Aoyang Group Co., Ltd. (hereinafter referred to as 'Aoyang Group') successfully listed on December 30, 2022. The company issued 3,064 million shares at a price of HK$6.4 per share, raising a net amount of HK$101.4 million.
During the process of listing in Hong Kong this time, Frost & Sullivan mainly undertook the following tasks: helping the issuer accurately and objectively understand its positioning in the target market, using objective market data to discover, support, and highlight the issuer's competitive advantages, assisting the issuer, investment banks, and other intermediaries in completing the relevant parts of the prospectus (such as overview, competitive advantages and strategy, industry overview, business, and other important chapters), helping the issuer complete communication with the Hong Kong Stock Exchange and investors, assisting investors in quickly understanding the market ecosystem and competitive landscape, and assisting the issuer in completing feedback on various industry-related issues from the Hong Kong Stock Exchange, etc.
Investment highlights
The company is a pioneer in the high-growth dairy industry, benefiting from increased demand and the trend towards high-end development;
The company's profound expertise in operating large-scale ranches and its relentless pursuit of excellent operational efficiency;
The company has a mature and synergistic business model with high growth prospects;
The company has strong and stable financial performance;
The company has an experienced management team with a good track record and strong shareholder support.
According to a report by Frost & Sullivan:
Based on raw milk sales volume, sales revenue, and production, the company ranked third, fourth, and fifth among all dairy cow ranch operators in China in 2021;
Based on the average milk production per adult cow (a key indicator of dairy farm output and efficiency), the company has ranked first in China for seven consecutive years from 2015 to 2021; in 2021, the annual average milk production per adult cow reached 12.7 tons/year, far exceeding the industry average and the average level of the top five dairy farm operators in China;
The company owned 6, 7, and 5 dairy farms in 2019, 2020, and 2021 respectively. Ranked among the top ten large-scale dairy farms with tens of thousands of cows in China based on the average annual milk production per adult cow,
The company owns and operates two large-scale beef cattle farms in China in 2021. In terms of the number of beef cattle, the company is the eleventh largest beef cattle farm enterprise in China.
Overview of the Chinese Dairy Market
In recent years, the dairy industry in China has developed rapidly, with great growth potential. This growth is mainly driven by an increase in per capita dairy consumption, which is due to the continuous urbanization process, increased disposable income, and consumption upgrading.
According to a Frost & Sullivan report, China's per capita dairy consumption (in milk equivalents) increased from 34.8 kilograms in 2016 to 46.6 kilograms in 2021, with an annual compound growth rate of 6.0%, which is higher than the growth rate of per capita liquid milk consumption. This is mainly due to the higher growth rate of dry dairy products caused by consumption upgrading. Driven by increased consumer disposable income, enhanced health awareness, and growing demand for dairy products, per capita dairy consumption (in milk equivalents) is expected to reach 65.3 kilograms by 2026, with an annual compound growth rate of 7.0% from 2021 to 2026.
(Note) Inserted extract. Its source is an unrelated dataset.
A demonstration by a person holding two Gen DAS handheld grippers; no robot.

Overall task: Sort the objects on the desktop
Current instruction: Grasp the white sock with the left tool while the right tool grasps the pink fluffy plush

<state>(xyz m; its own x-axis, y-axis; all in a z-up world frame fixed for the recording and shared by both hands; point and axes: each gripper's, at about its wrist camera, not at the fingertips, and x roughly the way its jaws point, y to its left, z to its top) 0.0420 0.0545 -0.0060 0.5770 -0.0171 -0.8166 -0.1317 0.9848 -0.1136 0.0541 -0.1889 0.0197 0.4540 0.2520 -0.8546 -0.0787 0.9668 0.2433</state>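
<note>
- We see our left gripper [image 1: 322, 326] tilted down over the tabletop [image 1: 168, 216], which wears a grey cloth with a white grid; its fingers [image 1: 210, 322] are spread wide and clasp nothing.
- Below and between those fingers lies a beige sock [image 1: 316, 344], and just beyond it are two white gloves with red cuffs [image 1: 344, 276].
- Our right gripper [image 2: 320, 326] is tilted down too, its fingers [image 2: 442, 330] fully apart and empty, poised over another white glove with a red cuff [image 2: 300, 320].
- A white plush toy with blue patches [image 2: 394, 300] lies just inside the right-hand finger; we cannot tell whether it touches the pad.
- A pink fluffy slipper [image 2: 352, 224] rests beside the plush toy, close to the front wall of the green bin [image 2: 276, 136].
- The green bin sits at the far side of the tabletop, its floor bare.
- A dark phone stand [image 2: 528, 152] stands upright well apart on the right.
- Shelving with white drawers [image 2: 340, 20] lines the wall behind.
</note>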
Note: Per capita dairy consumption (milk equivalent) refers to the consumption of milk equivalents for liquid milk, butter, cheese, and cream. Milk equivalent is defined as the amount of raw milk used in processed dairy products. For example, producing one kilogram of liquid milk requires one kilogram of raw milk, while producing dry dairy products requires about eight kilograms of raw milk.
Source: Frost & Sullivan report
Overview of China's Raw Milk Supply Industry
Supply and demand of raw milk in China
From 2016 to 2021, the amount of raw milk required for dairy consumption in China grew steadily. Due to the increasing demand for dairy products from individual consumers, restaurants, cafes, and tea shops, the amount of raw milk needed for dairy consumption in China is expected to continue to grow. In recent years, the domestic supply of raw milk in China has remained relatively stable. Driven by the annual average milk production per adult cow and the increase in the number of dairy cows, the supply of raw milk is expected to grow steadily in the future. For many years, the amount of raw milk required for dairy consumption in China has continuously exceeded the domestic supply. The domestic supply gap continues to widen and is expected to reach about 3.01 million tons by 2026.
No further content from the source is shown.